**TASK BRIEF:** Range to reproduce from the entries below: the line with "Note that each", the line with "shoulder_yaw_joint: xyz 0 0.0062", and every line in between. Give them exactly and give nothing else.

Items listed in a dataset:
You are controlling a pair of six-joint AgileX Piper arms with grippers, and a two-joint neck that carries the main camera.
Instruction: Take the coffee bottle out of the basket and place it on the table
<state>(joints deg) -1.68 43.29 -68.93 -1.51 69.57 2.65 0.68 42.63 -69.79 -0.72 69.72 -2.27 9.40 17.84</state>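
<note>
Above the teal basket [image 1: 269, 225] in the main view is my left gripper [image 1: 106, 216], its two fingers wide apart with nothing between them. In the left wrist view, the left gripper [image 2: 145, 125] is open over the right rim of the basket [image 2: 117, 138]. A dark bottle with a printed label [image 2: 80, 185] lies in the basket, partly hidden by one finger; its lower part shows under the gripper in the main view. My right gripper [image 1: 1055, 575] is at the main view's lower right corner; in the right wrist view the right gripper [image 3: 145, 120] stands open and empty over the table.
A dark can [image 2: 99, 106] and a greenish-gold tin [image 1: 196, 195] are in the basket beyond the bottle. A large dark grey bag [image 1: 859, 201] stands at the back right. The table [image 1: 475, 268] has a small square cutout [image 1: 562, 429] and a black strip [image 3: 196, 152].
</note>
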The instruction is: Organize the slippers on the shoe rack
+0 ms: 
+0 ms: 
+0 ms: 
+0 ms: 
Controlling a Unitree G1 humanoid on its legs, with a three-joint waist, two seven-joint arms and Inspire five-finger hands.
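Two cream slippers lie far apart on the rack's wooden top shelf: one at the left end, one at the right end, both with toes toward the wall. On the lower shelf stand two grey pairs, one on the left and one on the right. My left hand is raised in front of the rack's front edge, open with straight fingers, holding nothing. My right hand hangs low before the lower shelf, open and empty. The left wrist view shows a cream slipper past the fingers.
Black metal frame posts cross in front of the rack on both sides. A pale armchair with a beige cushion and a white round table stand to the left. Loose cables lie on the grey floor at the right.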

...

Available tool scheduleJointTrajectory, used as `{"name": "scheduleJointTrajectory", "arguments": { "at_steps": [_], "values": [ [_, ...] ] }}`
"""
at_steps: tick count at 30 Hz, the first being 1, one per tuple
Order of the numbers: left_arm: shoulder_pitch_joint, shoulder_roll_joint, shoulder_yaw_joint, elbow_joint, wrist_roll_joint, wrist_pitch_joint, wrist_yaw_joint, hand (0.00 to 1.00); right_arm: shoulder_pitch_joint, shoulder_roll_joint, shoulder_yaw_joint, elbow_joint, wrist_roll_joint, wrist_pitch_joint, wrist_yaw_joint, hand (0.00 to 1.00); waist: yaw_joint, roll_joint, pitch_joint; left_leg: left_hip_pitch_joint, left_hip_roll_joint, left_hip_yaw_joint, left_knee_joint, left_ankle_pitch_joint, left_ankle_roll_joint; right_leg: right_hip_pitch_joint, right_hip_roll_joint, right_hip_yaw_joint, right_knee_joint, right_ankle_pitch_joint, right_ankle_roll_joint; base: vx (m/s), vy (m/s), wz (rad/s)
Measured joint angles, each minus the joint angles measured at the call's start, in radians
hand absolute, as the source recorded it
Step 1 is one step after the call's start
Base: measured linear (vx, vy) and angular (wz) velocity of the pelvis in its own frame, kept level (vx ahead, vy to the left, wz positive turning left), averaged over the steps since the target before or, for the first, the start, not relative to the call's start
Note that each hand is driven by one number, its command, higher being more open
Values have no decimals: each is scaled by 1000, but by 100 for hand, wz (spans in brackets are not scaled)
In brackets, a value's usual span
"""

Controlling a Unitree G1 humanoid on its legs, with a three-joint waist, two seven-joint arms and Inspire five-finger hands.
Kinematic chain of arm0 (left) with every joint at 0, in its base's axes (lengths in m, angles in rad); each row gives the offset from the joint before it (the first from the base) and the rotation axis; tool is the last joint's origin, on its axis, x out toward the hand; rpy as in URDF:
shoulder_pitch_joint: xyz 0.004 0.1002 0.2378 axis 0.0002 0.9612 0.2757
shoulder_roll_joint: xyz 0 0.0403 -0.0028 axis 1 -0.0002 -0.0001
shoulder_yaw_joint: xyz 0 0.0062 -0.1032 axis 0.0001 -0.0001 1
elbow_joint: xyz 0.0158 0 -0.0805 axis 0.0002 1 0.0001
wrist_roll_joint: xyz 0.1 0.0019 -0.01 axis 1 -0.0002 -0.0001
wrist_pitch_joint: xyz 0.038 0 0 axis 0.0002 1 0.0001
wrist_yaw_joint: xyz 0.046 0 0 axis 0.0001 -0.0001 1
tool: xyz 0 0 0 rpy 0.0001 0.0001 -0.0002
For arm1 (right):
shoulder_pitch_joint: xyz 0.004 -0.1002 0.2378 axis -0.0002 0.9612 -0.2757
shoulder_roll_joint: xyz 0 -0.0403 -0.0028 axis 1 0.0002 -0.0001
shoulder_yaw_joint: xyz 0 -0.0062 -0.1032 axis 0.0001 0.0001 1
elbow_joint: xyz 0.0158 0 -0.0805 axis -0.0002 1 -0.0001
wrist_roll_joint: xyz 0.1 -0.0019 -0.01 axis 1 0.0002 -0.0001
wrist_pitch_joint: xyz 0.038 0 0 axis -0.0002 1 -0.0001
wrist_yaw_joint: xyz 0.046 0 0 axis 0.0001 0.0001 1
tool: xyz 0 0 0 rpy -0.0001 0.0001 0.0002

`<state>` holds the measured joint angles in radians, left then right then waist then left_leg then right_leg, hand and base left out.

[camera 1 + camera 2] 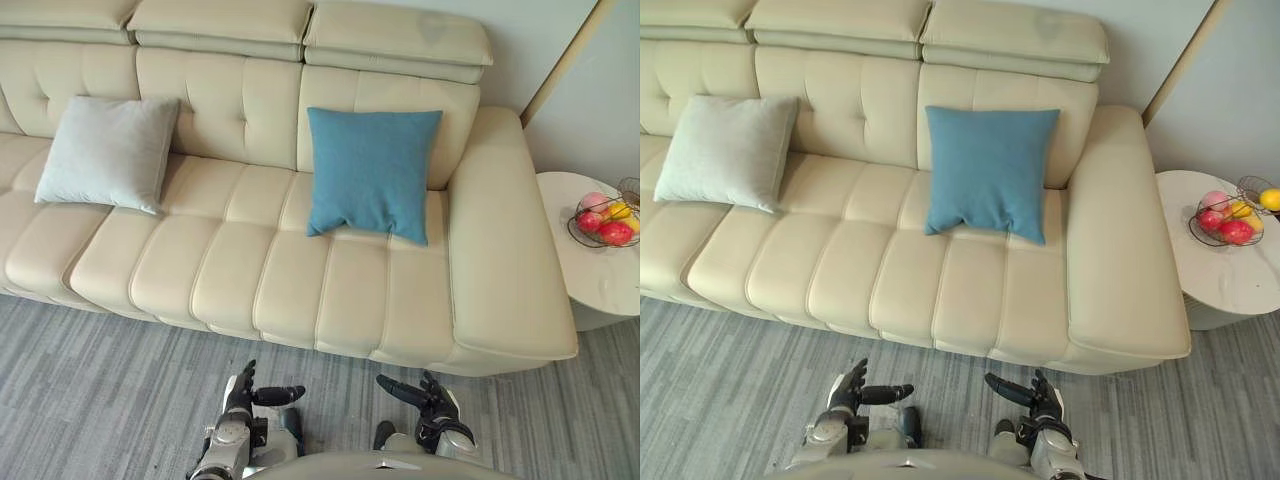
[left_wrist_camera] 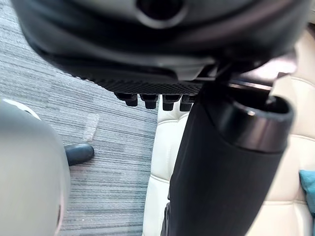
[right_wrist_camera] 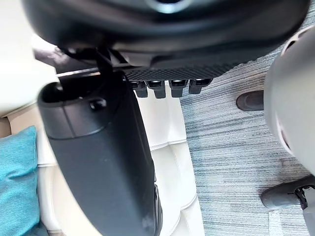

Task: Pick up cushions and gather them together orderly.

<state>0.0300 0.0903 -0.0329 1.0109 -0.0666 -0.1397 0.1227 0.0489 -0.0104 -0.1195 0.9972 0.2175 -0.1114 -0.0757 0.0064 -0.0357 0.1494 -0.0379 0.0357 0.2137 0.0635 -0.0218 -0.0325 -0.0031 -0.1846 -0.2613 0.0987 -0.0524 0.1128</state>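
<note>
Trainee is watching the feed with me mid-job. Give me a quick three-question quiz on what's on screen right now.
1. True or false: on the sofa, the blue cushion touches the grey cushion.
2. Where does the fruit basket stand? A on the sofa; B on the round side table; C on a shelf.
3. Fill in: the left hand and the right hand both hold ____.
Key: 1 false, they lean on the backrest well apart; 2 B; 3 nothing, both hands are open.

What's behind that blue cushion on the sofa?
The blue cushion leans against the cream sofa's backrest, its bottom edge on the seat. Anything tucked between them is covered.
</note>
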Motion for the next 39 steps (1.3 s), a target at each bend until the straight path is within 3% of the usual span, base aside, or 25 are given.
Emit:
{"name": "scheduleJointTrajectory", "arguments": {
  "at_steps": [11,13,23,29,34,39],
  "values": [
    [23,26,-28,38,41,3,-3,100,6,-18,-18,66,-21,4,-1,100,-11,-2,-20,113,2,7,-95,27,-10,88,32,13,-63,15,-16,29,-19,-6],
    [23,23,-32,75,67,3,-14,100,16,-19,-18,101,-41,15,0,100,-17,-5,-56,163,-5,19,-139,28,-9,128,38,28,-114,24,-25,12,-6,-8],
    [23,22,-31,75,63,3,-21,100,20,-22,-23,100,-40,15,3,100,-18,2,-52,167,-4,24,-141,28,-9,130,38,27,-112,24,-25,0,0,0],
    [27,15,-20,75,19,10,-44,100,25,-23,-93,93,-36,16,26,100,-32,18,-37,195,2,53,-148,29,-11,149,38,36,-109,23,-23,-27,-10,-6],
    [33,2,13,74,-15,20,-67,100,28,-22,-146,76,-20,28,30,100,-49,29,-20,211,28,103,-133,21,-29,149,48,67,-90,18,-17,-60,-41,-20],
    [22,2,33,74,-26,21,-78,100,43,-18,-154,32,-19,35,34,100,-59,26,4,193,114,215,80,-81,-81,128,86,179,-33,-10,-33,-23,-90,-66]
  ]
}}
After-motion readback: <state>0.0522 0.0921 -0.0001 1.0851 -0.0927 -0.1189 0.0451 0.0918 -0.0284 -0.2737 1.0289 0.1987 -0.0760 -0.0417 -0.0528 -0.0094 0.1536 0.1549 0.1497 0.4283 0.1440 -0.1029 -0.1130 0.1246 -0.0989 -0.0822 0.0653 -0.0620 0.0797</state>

**RESPONSE TO THIS TASK:**
Note that each hand is driven by one number, its command, higher being more open
Values have no decimals: each is scaled by 1000, but by 100 for hand, wz (spans in brackets are not scaled)
In brackets, a value's usual span
"""

Controlling a Unitree G1 humanoid on its legs, with a three-joint waist, two seven-joint arms and Inspire five-finger hands.
Kinematic chain of arm0 (left) with every joint at 0, in its base's axes (lengths in m, angles in rad); each row gives the offset from the joint before it (the first from the base) and the rotation axis; tool is the last joint's origin, on its axis, x out toward the hand; rpy as in URDF:
shoulder_pitch_joint: xyz 0.004 0.1002 0.2378 axis 0.0002 0.9612 0.2757
shoulder_roll_joint: xyz 0 0.0403 -0.0028 axis 1 -0.0002 -0.0001
shoulder_yaw_joint: xyz 0 0.0062 -0.1032 axis 0.0001 -0.0001 1

The work on this exercise is done.